Skip the pictures, please, and write out exactly the lines from the opening of the data through the line containing "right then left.".

[Start of section]

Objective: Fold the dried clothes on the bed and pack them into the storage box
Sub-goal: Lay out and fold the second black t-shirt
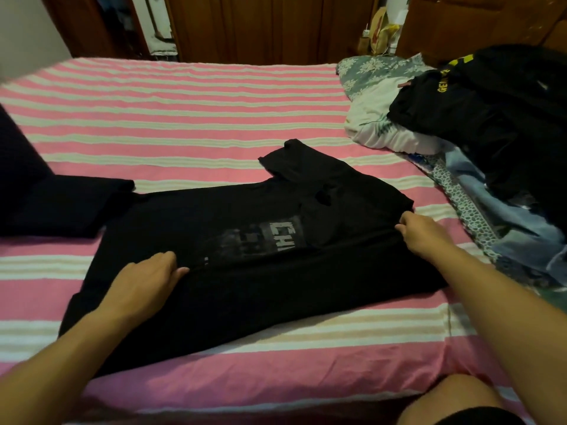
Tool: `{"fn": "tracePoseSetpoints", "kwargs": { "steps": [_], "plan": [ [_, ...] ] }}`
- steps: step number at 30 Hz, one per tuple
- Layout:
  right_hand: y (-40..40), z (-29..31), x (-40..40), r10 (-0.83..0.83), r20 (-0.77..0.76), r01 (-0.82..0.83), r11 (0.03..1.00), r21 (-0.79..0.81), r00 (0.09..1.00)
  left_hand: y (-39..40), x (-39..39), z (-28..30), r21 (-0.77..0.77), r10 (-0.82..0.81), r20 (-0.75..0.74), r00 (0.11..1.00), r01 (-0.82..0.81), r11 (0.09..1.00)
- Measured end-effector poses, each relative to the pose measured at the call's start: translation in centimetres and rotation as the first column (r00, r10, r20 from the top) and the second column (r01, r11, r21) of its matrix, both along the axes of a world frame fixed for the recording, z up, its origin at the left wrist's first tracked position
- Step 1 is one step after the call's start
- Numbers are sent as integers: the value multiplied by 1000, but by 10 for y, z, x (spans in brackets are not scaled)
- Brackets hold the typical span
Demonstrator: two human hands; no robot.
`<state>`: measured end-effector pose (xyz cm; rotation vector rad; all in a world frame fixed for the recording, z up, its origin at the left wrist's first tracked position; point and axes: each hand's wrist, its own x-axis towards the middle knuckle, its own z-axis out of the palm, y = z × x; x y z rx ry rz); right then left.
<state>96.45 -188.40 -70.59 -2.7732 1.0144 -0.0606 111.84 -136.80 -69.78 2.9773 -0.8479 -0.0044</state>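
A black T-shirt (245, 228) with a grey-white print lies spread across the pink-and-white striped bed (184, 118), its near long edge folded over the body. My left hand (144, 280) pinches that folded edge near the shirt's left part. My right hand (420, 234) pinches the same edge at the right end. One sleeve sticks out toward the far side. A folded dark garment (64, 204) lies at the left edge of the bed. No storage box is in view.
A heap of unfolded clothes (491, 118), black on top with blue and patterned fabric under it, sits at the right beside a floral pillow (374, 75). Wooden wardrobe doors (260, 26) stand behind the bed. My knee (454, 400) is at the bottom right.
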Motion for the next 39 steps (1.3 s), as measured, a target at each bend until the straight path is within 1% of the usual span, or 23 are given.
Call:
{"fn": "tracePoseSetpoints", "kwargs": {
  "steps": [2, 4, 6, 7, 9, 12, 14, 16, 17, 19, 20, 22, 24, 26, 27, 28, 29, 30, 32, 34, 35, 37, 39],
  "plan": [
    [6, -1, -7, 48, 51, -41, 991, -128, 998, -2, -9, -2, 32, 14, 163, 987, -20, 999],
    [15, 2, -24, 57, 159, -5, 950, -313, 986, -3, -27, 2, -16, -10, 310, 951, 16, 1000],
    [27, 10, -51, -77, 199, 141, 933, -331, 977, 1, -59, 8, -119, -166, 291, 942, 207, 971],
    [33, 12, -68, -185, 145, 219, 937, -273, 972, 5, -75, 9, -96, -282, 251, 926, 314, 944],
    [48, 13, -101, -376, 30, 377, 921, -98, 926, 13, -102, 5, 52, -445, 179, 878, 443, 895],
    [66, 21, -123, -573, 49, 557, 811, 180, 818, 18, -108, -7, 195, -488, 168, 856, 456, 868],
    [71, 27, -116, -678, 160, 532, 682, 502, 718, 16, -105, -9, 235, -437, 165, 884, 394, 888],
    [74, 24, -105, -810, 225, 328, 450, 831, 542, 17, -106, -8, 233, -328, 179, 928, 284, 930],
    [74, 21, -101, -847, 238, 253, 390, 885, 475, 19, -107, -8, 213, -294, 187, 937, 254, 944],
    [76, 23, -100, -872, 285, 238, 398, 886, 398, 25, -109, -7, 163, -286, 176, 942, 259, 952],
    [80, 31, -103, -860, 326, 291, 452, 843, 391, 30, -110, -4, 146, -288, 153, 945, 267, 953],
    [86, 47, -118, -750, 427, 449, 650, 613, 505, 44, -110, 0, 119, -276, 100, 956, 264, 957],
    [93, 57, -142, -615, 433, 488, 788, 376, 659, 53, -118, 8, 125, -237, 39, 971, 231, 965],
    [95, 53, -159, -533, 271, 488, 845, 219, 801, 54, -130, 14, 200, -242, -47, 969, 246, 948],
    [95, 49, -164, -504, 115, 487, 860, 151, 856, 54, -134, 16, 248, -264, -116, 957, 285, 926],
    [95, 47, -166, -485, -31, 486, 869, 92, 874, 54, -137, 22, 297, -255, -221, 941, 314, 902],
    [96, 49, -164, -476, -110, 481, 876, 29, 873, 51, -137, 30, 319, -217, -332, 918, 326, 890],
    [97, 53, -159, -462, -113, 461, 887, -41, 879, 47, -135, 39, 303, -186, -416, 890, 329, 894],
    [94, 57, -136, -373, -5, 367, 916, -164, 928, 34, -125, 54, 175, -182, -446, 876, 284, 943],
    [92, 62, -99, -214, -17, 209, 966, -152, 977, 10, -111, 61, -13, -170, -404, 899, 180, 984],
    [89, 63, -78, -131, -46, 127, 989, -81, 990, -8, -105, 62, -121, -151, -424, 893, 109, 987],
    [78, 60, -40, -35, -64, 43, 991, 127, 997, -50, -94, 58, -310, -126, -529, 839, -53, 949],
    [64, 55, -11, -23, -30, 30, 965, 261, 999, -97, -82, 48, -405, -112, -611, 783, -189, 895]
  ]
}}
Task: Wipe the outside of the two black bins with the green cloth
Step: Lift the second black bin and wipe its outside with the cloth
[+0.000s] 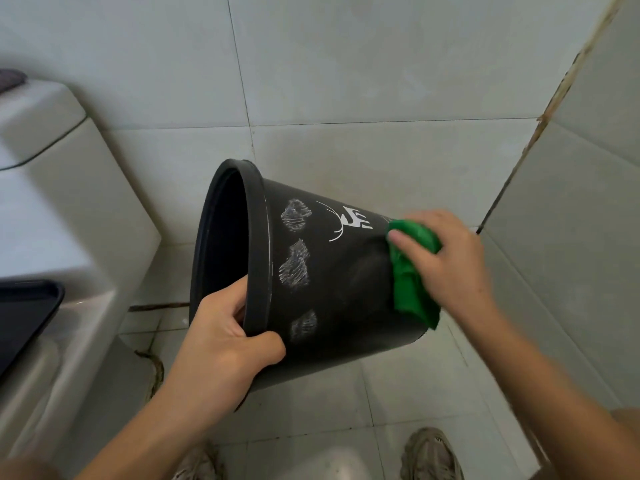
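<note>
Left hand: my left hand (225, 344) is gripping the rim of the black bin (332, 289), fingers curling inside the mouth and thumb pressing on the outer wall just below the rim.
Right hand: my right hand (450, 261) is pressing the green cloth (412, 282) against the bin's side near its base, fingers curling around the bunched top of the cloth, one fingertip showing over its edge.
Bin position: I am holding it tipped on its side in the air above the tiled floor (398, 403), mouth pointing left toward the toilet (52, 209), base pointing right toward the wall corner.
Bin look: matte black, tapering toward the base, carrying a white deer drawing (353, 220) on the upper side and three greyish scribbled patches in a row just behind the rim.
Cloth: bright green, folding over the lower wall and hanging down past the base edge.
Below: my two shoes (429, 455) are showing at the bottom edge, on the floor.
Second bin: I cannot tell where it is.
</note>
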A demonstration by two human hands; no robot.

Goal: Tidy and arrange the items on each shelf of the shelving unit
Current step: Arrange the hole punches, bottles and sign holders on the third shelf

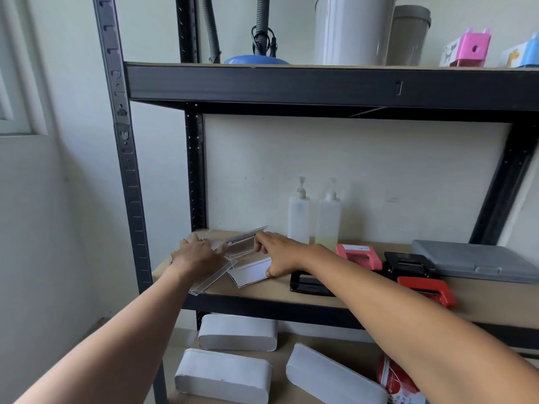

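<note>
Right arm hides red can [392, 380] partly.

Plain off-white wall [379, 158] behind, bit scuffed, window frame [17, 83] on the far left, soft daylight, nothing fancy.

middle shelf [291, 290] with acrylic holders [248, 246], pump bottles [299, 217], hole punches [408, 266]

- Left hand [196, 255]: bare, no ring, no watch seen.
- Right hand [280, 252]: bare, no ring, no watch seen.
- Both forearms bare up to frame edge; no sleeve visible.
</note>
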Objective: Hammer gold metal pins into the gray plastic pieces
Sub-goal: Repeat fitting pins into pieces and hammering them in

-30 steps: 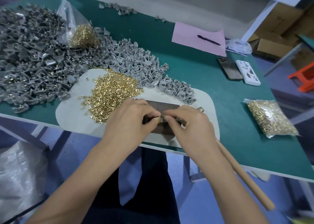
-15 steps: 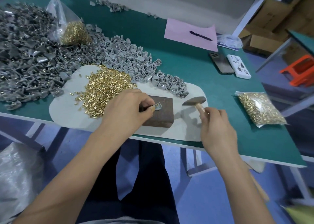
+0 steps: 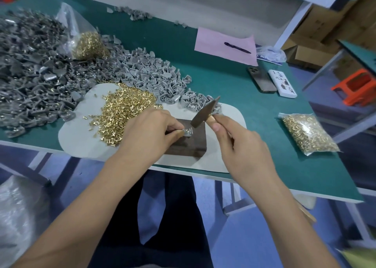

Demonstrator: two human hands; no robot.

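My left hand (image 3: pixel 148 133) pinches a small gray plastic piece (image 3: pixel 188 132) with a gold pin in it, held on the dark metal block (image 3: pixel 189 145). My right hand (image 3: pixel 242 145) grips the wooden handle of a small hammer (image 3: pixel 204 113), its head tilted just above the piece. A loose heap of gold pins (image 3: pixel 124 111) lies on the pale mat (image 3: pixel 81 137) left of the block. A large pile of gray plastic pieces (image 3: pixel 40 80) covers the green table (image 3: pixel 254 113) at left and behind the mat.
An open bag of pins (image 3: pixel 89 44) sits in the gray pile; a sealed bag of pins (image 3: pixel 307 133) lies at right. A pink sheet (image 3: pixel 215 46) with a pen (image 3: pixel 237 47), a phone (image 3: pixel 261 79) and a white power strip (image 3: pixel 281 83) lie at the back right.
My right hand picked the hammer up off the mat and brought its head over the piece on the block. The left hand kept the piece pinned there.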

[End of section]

**Exercise response**.
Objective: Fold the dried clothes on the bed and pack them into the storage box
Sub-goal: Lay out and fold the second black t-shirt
Tool: `{"fn": "tracePoseSetpoints", "kwargs": { "steps": [_], "plan": [ [_, ...] ] }}`
- steps: step number at 30 Hz, one per tuple
- Layout:
  right_hand: y (-40..40), z (-29..31), x (-40..40), r10 (-0.83..0.83), r20 (-0.77..0.76), r01 (-0.82..0.83), r11 (0.03..1.00), r21 (-0.79..0.81), r00 (0.09..1.00)
  left_hand: y (-39..40), x (-39..39), z (-28..30), r21 (-0.77..0.77), r10 (-0.82..0.81), r20 (-0.75..0.74), r00 (0.11..1.00), r01 (-0.82..0.81), r11 (0.09..1.00)
- Measured end-effector poses, each relative to the pose measured at the call's start: translation in centimetres and rotation as the first column (r00, r10, r20 from the top) and the second column (r01, r11, r21) of its matrix, both along the axes of a world frame fixed for the recording, z up, its origin at the left wrist's first tracked position
- Step 1 is one step after the call's start
- Numbers are sent as integers: the value multiplied by 1000, but by 10 for y, z, x (spans in brackets are not scaled)
- Brackets hold the typical span
Demonstrator: two human hands; no robot.
`<state>`: measured end-effector pose (xyz cm; rotation vector rad; all in a world frame fixed for the recording, z up, its origin at the left wrist's first tracked position; point and axes: each hand's wrist, its own x-axis towards the middle knuckle, its own z-axis out of the palm, y = z × x; x y z rx ry rz); right then left.

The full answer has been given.